В паре метрах от молодого человека за столиком рядом со сценой сидело трое "экстраординарных" посетителей – два парня с девушкой.

– Я уже видела этот фильм. Работа режиссера очень слабая, – со знанием дела заявила барышня в пышной юбке и майке с мультяшным героем, энергично болтая ногой в черно-белом кеде.

– Ты правда так думаешь? – спросил толстяк в обтягивающих леопардовых штанах с заправленной желтой рубашкой и леопардовой бабочкой, на голове у него сидела тоненькая вязаная шапочка.

– А что? – засомневалась она.

– Просто вчера я читал Кристовского... так вот, он пишет, что это одна из лучших картин Воржишека. Режиссёр не только красочно обозначил социальные язвы, но и вскрыл их, не побоявшись, выпустить гной современного общества на большие экраны.

Девушка после реплики друга замялась, а потом немного подумав, добавила.

– Ты знаешь, наверно Кристовский прав, надо мне еще раз посмотреть этот фильм, – сбивчиво сказала она и быстро перевела тему обратившись к третьему члену компании, который, то и дело одной рукой теребил очки, всматриваясь в телефон, а другой водил пальцем по экрану. – Костя, какие новости?

– В эти выходные здесь будут выступать саксофонисты, – не поднимая головы ответил худой парень в джинсовых шортах и клетчатой рубашке с коротким рукавом, на ногах у него были зеленые носки с подтяжками и желтые туфли. – Пойдем? – обречено спросил Костя.

– Конечно, – почти хором ответили друзья, но в голосе слышалась не радость предстоящего события, а необходимая программа, чтобы подтвердить статус человека влюбленного, а самое главное понимающего искусство не для всех.

Остальная часть посетителей ничем не отличалась от троицы; одинаковая одежда, одинаковые разговоры, одинаковые выражения лиц, одинаковая интонация в голосе, зато каждый из них чувствовал себя исключительным, не таким как все, особенно в сравнении с теми неотесанными простаками за окном, что одевались, как серая масса и совсем не интересовались авторским кино, интеллектуальной литературой, выставками современного искусства и концертами непопулярной музыки.

Лишь один человек в "Пралине", помимо Родиона, смотрелся здесь хуже, чем белая ворона и вызывал пренебрежительные взгляды присутствующих.

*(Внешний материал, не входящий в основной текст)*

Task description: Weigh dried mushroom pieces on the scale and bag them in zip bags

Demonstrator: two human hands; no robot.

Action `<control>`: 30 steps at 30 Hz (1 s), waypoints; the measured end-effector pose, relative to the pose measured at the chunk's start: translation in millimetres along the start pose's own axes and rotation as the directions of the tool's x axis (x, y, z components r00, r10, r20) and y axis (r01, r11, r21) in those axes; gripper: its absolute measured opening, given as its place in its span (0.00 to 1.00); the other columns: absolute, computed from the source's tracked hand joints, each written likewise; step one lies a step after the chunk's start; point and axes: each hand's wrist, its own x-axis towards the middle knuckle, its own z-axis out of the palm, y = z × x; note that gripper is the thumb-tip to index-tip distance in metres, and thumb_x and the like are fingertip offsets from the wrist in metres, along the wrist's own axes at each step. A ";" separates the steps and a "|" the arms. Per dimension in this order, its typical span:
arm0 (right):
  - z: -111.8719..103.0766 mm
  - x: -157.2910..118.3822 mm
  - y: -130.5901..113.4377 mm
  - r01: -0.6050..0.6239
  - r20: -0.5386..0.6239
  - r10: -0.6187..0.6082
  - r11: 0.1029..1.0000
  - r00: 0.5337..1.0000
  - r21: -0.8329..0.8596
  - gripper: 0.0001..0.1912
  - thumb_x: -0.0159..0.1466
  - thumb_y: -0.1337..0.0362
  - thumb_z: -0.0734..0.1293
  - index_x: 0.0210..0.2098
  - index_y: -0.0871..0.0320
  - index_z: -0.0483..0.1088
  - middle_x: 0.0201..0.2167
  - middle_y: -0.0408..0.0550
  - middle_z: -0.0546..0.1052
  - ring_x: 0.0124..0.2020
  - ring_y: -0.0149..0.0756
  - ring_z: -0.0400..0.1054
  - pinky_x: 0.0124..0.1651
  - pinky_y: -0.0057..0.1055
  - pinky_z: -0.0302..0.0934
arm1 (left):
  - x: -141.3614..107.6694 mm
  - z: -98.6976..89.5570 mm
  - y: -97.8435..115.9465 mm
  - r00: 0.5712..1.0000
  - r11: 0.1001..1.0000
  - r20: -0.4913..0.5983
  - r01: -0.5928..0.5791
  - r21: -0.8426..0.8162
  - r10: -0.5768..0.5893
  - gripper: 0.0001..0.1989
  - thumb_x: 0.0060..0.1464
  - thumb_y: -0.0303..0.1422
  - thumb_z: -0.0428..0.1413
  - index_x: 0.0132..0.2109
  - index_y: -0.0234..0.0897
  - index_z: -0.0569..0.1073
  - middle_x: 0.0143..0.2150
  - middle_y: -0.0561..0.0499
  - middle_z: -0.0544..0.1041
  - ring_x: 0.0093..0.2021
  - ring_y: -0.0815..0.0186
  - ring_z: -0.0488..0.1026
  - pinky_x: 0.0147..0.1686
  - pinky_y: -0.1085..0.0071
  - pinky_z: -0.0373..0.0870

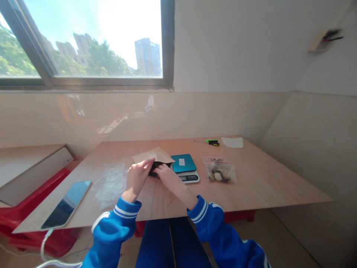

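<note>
On the table (pixel 264 190), near its middle: a brown bag (pixel 152 153) lay flat, its mouth gaping toward the near side, dark within.
Left hand (pixel 136 175): it reached the left part of the mouth, its fingers close together by the rim; from where I stood, I couldn't tell whether they pinched it.
Right hand (pixel 167 175): its fingers went into the mouth and out of sight, so I couldn't tell whether they were spread or pinching something.
Scale (pixel 192 163): it sat just right of the bag, teal on top, with a display and buttons at the front; a corner of the bag overlapped its left edge in my view.
Packets (pixel 232 178): two clear ones, overlapping, lay right of the scale, pale and dark brown pieces (pixel 219 176) inside the nearer.
Plastic (pixel 108 186): a clear, wrinkled spread lay left of the hands.
Phone (pixel 67 204): it lay slantwise by the left edge, a white cable (pixel 43 245) at its near end.
Screwdrivers (pixel 213 143): two, one green-handled, one black and yellow, lay near the far edge, beside a white sheet (pixel 232 142).
Sleeves (pixel 114 230): they were blue, with white stripes at the cuffs.
Window (pixel 167 44): trees (pixel 103 56) and a tower (pixel 147 56) showed through it.
</note>
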 end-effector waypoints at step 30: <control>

На другом конце барной стойки сидел мужчина лет сорока пяти в поношенном сером плаще с короткой стрижкой и чисто выбритым лицом. Казалось он вообще ничего не видит кроме своей кофейной чашки. Их взгляды встретились случайно в тот момент, когда бармен наливал Родиону кофе, мужчина обратился с просьбой еще раз наполнить его чашку. Короткая переглядка обожгла парня пламенем истинного творчества, оно полыхало в глазах незнакомца, как Москва в 1812 или как Лондон в 1666, то самое пламя, что заставляет творить, создавать и потрясать мир, то самое, что несет извне редкие шедевры, наполняя материальный мир красотой.

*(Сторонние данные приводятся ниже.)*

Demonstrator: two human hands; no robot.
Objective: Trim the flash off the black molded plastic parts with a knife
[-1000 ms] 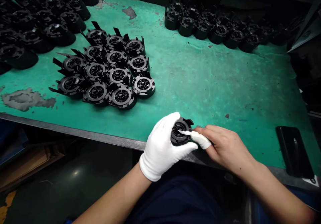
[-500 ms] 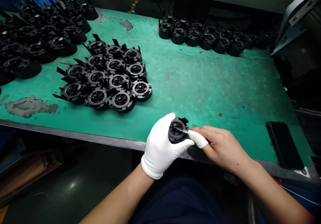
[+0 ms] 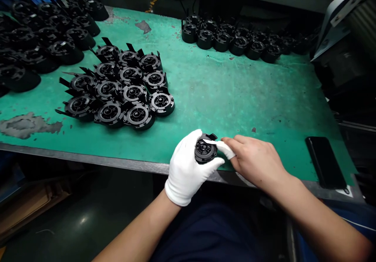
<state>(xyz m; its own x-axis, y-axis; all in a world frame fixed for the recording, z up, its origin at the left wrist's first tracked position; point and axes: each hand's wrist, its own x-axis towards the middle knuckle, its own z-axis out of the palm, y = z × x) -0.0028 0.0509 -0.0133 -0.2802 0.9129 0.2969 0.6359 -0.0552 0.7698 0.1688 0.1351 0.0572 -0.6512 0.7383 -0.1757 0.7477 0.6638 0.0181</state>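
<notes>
My left hand (image 3: 186,166), in a white glove, grips a round black plastic part (image 3: 205,149) by its side at the table's front edge. The part's ringed face is turned up, with a tab at its top. My right hand (image 3: 252,156), bare but for a white cover on one finger, pinches a small thin blade-like tool (image 3: 210,141). The tool's pale tip lies over the upper face of the part; whether it touches cannot be made out.
Several similar black parts stand in a group (image 3: 131,93) left of my hands, more at the far left (image 3: 63,50) and in rows at the back (image 3: 221,40). A black phone (image 3: 326,162) lies on the green table (image 3: 235,93) at right.
The tool in my right hand has shifted up and left across the part's face and now lies flatter. The whole view has moved slightly, with the table's things further left.
</notes>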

В один миг все вокруг перестало занимать Родиона, ему хотелось только одного, еще раз посмотреть в глаза мужчины, чтобы понять не ошибся ли он, действительно ли этот человек один из обладателей негасимого факела созидания. Но второго шанса не выпало. Незнакомец допил кофе, попрощался с барменом и прошагал к выходу, провожаемый пристальными взглядами посетителей "Пралине".

Родион рассчитался по счету и выбежал на улицу. Он растерянно вертел головой, но нигде не находил потертый серый плащ.

– Ну же! – в бессилии выкрикнул парень и вдруг увидел, как из соседнего здания выходит тот самый незнакомец с большим облаком сладкой ваты на палочке.

– Постойте! – крикнул вслед Родион. Человек обернулся и замер в легком недоумении.

– Чем обязан? – не скрывая любопытства спросил он подлетевшего к нему парня.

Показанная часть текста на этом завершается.